→ **Task to complete**: The material below holds pictures; leave them out and reproduce exactly the lines from the one with "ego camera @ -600" through the one with "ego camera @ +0", inclusive.

★ ★ ★ ★ ★ ★ ★

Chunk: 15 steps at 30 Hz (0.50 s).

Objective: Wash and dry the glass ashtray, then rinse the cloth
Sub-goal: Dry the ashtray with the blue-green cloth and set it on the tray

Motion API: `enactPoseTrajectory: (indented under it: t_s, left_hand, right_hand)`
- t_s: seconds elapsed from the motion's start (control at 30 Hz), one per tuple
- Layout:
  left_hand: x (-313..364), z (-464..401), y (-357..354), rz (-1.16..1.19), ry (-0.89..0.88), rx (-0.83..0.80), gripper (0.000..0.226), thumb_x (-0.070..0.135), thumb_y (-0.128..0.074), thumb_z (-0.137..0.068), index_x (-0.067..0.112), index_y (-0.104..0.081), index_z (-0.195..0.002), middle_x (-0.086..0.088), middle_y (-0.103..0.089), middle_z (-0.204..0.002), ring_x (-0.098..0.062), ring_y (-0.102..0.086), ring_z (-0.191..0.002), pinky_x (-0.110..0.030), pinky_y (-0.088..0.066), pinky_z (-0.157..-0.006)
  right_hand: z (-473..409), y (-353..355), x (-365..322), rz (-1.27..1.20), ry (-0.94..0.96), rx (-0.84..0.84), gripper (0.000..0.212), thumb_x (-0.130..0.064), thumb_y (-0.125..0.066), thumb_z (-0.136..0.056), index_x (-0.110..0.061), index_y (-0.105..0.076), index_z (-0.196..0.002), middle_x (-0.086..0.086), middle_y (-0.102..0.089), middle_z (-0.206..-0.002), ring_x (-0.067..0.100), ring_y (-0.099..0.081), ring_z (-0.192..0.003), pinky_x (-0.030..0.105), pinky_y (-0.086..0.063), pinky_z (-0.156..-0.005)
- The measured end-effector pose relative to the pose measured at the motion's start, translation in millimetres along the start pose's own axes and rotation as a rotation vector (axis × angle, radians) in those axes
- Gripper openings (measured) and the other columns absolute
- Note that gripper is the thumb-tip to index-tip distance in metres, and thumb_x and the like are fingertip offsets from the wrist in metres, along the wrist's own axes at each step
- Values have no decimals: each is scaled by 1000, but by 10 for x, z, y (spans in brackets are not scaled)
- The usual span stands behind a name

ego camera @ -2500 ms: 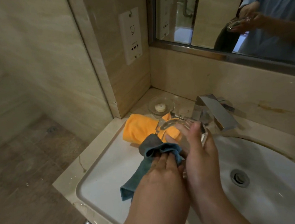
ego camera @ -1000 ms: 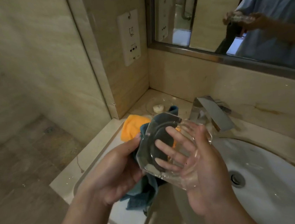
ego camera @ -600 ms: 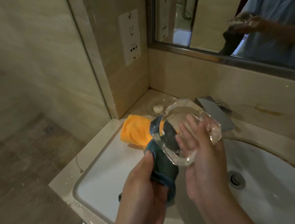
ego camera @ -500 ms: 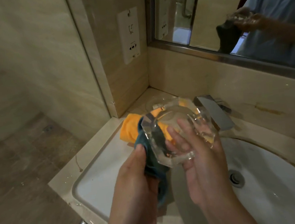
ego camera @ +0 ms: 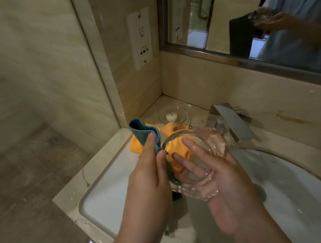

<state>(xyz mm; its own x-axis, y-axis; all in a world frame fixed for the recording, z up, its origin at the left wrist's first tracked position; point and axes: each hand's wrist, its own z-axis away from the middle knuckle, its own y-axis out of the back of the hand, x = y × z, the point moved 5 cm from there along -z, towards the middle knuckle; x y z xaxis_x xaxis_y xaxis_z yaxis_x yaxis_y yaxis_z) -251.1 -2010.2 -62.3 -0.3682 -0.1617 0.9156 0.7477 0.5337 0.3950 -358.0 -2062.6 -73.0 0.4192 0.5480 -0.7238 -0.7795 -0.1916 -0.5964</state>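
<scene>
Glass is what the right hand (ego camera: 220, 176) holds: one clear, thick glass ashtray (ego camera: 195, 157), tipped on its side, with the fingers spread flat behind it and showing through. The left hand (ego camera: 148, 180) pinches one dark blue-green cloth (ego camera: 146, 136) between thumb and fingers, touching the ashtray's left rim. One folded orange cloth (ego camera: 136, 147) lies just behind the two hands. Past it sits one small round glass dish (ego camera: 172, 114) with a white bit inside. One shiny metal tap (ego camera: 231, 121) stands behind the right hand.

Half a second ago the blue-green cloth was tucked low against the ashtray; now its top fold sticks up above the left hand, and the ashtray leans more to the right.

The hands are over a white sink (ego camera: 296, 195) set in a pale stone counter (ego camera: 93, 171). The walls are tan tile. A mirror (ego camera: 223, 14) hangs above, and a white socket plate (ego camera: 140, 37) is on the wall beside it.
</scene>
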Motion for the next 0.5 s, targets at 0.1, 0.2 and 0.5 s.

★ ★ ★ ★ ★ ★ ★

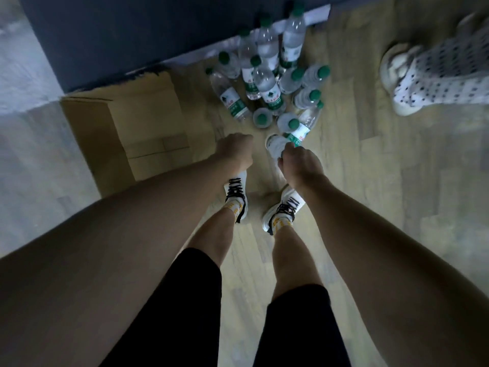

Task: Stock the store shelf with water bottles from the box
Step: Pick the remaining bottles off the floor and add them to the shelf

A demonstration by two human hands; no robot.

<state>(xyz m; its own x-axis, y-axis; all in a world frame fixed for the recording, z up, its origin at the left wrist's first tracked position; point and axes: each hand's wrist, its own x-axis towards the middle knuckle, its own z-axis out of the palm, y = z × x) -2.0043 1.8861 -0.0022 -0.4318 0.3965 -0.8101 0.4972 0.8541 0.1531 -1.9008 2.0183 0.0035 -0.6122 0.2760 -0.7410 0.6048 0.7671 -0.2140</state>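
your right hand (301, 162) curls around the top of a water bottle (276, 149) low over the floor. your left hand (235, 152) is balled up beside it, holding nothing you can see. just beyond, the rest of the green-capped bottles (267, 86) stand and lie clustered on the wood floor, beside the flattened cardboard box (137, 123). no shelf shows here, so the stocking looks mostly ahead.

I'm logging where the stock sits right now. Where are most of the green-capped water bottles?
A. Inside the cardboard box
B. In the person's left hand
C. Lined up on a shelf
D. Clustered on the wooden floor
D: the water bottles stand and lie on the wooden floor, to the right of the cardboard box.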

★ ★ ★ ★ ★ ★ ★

→ **Exercise solution**:
ego camera @ -600 ms: 
ego camera @ -500 ms: 
ego camera @ +0 ms: 

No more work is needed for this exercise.